#### [What to produce]
Write the line that contains "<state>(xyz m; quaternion" and each one after it, word for word, ending with the final line of the data.

#### [Given material]

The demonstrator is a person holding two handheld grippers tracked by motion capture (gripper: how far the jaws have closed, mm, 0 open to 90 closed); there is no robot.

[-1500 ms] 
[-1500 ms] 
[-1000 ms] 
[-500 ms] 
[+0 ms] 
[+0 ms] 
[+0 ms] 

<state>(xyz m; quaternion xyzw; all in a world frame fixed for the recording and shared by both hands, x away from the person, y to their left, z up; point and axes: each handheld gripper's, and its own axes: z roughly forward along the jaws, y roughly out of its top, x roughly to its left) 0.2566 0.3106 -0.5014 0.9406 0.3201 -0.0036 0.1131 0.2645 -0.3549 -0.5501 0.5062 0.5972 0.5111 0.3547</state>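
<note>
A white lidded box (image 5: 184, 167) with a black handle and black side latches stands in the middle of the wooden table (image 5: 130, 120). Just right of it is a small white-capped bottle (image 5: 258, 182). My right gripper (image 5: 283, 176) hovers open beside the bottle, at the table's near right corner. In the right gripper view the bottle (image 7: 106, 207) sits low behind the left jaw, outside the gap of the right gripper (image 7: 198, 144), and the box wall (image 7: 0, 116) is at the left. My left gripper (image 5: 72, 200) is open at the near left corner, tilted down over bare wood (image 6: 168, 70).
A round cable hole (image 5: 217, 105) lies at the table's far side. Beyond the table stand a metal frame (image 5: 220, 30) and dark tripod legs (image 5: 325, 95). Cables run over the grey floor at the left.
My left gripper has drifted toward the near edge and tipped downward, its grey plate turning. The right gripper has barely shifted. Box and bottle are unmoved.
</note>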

#### [Answer area]
<state>(xyz m; quaternion xyzw; all in a world frame fixed for the recording and shared by both hands, x away from the person, y to their left, z up; point and axes: each handheld gripper's, and its own axes: z roughly forward along the jaws, y roughly out of its top, x roughly to its left) 0.2566 0.3106 -0.5014 0.9406 0.3201 -0.0036 0.1131 0.2645 -0.3549 -0.5501 0.5062 0.5972 0.5111 0.3547</state>
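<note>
A white lidded box (image 5: 184, 167) with a black handle and black side latches stands in the middle of the wooden table (image 5: 130, 120). Just right of it is a small white-capped bottle (image 5: 258, 182). My right gripper (image 5: 283, 176) hovers open beside the bottle, at the table's near right corner. In the right gripper view the bottle (image 7: 106, 207) sits low behind the left jaw, outside the gap of the right gripper (image 7: 198, 144), and the box wall (image 7: 0, 116) is at the left. My left gripper (image 5: 72, 200) is open at the near left corner, tilted down over bare wood (image 6: 168, 70).
A round cable hole (image 5: 217, 105) lies at the table's far side. Beyond the table stand a metal frame (image 5: 220, 30) and dark tripod legs (image 5: 325, 95). Cables run over the grey floor at the left.
My left gripper has drifted toward the near edge and tipped downward, its grey plate turning. The right gripper has barely shifted. Box and bottle are unmoved.
</note>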

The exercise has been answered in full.